A Stroke Patient’s Meaningful Return to Running 13.1 Miles

May is National Stroke Awareness Month. Read the inspiring patient success story of a UConn Health stroke survivor patient named Kevin Verge. He will be running the virtual UConn Health Half Marathon June 4-7. 

At 39 years old, Kevin Verge was doing everything right to actively manage his health. Training for his 9th marathon in fall 2019 had him feeling the fittest he’d ever been; which is saying a lot for a former captain of Columbia University’s track team who started running races with his father at 7 years old.

Just two months later though, Verge suffered a massive cerebellar stroke and was admitted to the Intensive Care Unit (ICU) at UConn Health in Farmington.  The outlook was not positive. A blood clot had traveled to his brain and broke into three pieces, causing three simultaneous strokes.  The severity of swelling in his brain upon his admittance raised grave concern about the need for surgery.

Two years after pushing his now 4-year-old-son Liam in a stroller through Simsbury in the 10K race, stroke survivor Kevin Verge will run the UConn Health Half Marathon set for June 4-7 (Photo Credit: Hartford Marathon Foundation).

But that didn’t end up happening.  Verge credits his recovery on the commitment and well-coordinated team efforts of UConn John Dempsey Hospital’s highly effective doctors and nurses who excelled in a very time-sensitive and high stress situation.

UConn Health’s Dr. Mason Leeman-Markowski, of neurology, led the coordinated efforts and treatment to reduce the swelling on his brain.  Verge’s team also included Dr. David Choi, of neurosurgery, who monitored hourly neurological exams to ensure Verge didn’t experience decreases in mental capacity. Dr. Andre Kaplan, of nephrology, monitored sodium levels and kidney function, which was being severely impacted by the treatment that was required to reduce his brain swelling.

Verge spent nine days in the ICU with his family by his side, day and night.  His team of doctors and nurses became an extension of his family, championing his recovery with thoughtful care and attention.

“I will forever be grateful for the tremendous care I received at UConn Health,” says Verge. “They operated as a team and remained focused on my well-being. But it’s not just the doctors who went above and beyond – the ICU nurses responsible for administering medicine kept me focused and motivated to make it to the next day and meet my next milestone.”

Verge fondly recalls his ICU nurse, Christian Tuesta, who stayed with him during procedures, always provided a positive presence and consistently made timely jokes to bring light to a dark situation.  Dr. Mario Perez, who oversaw the ICU team, worked to keep Verge’s vitals stable, allowing the stroke treatment to be effective.

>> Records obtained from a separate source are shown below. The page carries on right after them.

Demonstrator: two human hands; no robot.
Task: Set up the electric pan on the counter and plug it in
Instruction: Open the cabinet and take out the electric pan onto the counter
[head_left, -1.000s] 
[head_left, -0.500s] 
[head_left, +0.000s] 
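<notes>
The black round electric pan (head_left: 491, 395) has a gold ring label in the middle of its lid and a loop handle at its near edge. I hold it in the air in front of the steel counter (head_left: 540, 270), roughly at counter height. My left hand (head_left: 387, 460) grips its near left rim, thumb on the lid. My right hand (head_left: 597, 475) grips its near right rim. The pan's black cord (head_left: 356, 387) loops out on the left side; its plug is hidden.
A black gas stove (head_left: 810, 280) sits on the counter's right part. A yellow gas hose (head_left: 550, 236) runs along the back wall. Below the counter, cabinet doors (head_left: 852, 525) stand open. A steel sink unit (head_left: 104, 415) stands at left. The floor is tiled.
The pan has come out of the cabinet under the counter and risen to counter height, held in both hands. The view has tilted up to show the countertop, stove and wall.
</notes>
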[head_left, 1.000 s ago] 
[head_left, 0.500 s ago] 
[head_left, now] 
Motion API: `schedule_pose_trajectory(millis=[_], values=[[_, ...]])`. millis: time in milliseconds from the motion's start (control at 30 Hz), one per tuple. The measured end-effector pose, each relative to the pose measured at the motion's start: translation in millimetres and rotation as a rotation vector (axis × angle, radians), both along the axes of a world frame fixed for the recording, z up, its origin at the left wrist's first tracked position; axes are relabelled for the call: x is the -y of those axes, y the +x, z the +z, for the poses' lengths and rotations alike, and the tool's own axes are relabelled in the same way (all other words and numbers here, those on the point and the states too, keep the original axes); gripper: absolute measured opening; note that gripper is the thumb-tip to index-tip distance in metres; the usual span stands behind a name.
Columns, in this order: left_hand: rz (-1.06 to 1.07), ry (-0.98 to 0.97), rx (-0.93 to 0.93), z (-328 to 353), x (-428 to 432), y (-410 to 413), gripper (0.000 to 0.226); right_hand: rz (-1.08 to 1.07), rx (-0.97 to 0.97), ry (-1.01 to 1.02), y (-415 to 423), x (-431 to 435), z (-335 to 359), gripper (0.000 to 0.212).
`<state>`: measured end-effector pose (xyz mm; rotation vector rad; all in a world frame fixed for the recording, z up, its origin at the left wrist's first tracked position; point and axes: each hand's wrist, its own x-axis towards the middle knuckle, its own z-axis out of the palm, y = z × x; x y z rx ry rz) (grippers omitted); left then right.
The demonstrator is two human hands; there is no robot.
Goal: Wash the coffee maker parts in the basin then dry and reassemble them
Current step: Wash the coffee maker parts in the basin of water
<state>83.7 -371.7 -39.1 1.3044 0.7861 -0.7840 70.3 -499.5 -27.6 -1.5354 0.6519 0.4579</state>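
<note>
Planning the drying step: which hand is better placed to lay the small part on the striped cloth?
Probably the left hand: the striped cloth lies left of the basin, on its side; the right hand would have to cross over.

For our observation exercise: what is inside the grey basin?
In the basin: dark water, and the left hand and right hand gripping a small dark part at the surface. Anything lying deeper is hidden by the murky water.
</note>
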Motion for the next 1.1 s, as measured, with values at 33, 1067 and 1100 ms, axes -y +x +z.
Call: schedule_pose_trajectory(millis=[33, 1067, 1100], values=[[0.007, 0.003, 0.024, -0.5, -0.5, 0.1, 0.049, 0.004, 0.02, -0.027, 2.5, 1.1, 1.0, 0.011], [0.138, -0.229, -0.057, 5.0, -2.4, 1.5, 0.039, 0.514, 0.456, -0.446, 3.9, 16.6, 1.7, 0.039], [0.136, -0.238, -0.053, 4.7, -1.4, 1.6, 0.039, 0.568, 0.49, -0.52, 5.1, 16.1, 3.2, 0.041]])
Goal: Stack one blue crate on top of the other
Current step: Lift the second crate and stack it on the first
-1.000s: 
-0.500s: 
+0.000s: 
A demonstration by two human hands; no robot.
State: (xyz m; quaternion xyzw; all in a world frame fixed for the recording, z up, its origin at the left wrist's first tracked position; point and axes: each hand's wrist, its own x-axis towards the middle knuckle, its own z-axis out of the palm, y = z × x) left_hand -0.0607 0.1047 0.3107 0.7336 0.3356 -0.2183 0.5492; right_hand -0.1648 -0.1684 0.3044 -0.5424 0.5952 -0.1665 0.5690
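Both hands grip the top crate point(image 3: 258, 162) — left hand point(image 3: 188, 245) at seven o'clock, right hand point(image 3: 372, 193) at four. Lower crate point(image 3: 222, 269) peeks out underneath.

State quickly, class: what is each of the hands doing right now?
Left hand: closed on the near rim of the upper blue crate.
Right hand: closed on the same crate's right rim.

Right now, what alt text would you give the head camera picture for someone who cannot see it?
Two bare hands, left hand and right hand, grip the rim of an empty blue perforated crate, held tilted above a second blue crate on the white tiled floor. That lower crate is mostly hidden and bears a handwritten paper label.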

“When I walked out of the ICU, I don’t know who was happier for me – my UConn Health team or my family,” stressed Verge.

With an alarming history of clotting on his father’s side, Verge was proactive about his health to be “ready to fight” if any hereditary issue came up.  He had no previous issues, but his father had a pulmonary embolism at 42 years old and a pacemaker inserted at UConn Health in December 2019 by cardiologist Dr. Heiko Schmitt.  Schmitt thoroughly evaluated Verge and continues to closely monitor him to determine if the family history of heart conditions could have caused the stroke.

Verge credits the unrivaled level of expertise at UConn Health with his success, walking out of the ICU in January and supporting him back to a normal life.  He returned to his job as vice president and counsel for Pratt & Whitney and has since joined the Board of Directors of the Hartford Marathon Foundation.

Two years after pushing his now 4-year-old-son Liam in a stroller through Simsbury in the 10K race, Verge will run the UConn Health Half Marathon.  His training is well underway and he even has his race route planned.

“The mission of HMF resonates with me and it has throughout my life,” shared Verge. “I’m incredibly honored to be in a position to participate in the UConn Health Half Marathon as my first race after my stroke. It may be virtual but it’s still very meaningful for me.”

This year’s virtual participation will support the dedication and efforts of UConn Health’s heroes of doctors, nurses, and staff caring for COVID-19 patients on the front lines at UConn John Dempsey Hospital. A portion of each registration will be donated to the UConn Health COVID-19 Rapid Response Fund.